Naquela grande cidade, entrei em uma rua, escolhida sem critérios, diante de tantas que podia seguir. Por todos os lados, os trabalhadores braçais se mostravam muito ocupados.
Usavam grandes marretas e equipamentos hidráulicos. Usavam toda a força que podiam encontrar em seus braços e pernas. Nada poderia resistir às suas investidas violentas e cheias de determinação. Nada ficaria em pé.
Com fúria e certo prazer velado, deitavam, uma a uma, as paredes no chão. Paredes centenárias. Todas construídas com pouco tijolo e grande quantidade de madeira. Madeira de lei. Exclusivas e com pedigree. Tudo muito bem conservado. Inclusive a pintura com a qual se revestiam para percorrer uma história feita de séculos. Indestrutíveis.
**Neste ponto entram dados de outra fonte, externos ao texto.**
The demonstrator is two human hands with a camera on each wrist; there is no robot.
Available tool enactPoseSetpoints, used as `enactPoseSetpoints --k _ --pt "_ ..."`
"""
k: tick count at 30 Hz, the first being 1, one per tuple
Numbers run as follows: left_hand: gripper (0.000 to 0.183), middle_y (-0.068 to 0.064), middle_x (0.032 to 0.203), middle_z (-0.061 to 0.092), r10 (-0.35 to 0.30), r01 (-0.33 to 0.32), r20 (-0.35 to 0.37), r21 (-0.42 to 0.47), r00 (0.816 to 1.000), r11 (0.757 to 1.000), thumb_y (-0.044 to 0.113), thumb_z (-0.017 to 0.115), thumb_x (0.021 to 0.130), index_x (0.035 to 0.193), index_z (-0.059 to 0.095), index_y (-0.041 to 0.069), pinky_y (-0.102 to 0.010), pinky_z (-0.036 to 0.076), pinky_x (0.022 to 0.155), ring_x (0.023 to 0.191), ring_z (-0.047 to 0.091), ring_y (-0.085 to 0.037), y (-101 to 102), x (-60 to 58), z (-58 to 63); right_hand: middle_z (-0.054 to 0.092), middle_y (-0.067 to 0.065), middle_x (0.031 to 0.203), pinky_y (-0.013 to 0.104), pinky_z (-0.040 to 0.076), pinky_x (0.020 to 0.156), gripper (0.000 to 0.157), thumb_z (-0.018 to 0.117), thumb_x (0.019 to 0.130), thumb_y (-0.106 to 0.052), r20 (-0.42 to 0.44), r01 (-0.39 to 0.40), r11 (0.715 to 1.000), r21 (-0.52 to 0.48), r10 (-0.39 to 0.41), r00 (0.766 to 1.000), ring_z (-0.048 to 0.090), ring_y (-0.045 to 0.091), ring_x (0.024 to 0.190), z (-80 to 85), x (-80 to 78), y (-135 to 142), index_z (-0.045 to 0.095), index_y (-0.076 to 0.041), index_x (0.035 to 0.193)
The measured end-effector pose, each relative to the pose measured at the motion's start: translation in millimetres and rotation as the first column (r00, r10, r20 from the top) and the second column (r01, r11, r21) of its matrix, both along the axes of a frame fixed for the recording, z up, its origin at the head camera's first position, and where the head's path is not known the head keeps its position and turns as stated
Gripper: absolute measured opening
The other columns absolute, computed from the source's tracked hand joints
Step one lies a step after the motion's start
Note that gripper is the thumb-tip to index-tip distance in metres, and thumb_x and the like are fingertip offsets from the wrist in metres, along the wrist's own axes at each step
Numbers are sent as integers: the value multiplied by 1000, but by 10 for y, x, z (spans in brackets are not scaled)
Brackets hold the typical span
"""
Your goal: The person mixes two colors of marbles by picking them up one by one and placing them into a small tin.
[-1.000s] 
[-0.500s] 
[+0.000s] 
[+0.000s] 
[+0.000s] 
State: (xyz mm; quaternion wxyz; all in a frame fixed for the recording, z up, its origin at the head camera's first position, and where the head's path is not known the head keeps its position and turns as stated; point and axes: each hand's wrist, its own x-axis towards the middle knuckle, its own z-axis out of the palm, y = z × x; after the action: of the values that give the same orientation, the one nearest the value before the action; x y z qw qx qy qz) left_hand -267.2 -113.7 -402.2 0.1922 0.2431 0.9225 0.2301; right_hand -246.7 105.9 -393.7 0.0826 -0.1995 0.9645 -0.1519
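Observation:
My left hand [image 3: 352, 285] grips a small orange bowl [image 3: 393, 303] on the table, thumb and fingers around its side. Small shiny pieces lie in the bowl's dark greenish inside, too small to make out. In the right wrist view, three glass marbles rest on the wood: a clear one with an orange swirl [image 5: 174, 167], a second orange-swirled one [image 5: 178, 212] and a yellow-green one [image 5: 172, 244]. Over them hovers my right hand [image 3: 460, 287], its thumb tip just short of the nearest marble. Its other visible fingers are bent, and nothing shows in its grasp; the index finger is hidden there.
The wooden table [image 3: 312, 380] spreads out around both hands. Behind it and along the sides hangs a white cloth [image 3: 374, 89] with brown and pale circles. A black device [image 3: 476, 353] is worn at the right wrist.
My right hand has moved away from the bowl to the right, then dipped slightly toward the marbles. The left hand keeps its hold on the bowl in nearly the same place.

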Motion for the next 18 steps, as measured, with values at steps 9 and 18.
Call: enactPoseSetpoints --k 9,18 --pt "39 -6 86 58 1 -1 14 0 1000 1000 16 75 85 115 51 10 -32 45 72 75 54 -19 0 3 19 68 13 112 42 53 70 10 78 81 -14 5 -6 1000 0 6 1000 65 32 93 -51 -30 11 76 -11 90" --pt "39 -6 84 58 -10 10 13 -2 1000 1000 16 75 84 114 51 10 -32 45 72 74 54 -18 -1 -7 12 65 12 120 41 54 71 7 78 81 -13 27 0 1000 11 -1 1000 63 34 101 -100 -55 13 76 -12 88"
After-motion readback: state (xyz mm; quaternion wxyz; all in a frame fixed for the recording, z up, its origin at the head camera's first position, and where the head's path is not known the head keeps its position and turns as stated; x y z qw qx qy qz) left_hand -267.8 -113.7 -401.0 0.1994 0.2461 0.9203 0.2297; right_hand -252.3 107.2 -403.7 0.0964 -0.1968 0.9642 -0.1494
Deixei aquela rua para me livrar da sua monotonia composta pelo grande número de casas tombadas, abatidas por esse exército faminto de demolidores. Tempo perdido. Outros casarões ruíam à minha frente. Naquela cidade e em tantas outras. Um cenário inacreditável, desses que fariam com que Spielberg se sentisse um estagiário da sétima arte.
Foi então que um facho de luz inundou o meu entendimento. Finalmente, compreendi de onde sai tanta madeira de demolição com que marcenarias produzem todo o mobiliário suficiente para abastecer o mercado. Móveis exclusivos. Sempre exclusivos.
Ao mesmo tempo, outra interrogação foi removida da minha cabeça preconceituosa e desinformada. Refiro-me ao fato de que a cidade de Gramado, no Rio Grande do Sul, tem a extensão equivalente à de São Paulo, Capital. Exceto a igreja, uma pequena escola, um posto bancário e um pronto socorro, tudo tem seus dias, espaços e mão de obra ocupados pela produção de móveis. Todos feitos com madeira da melhor procedência. Que também pode ser de demolição, por que não?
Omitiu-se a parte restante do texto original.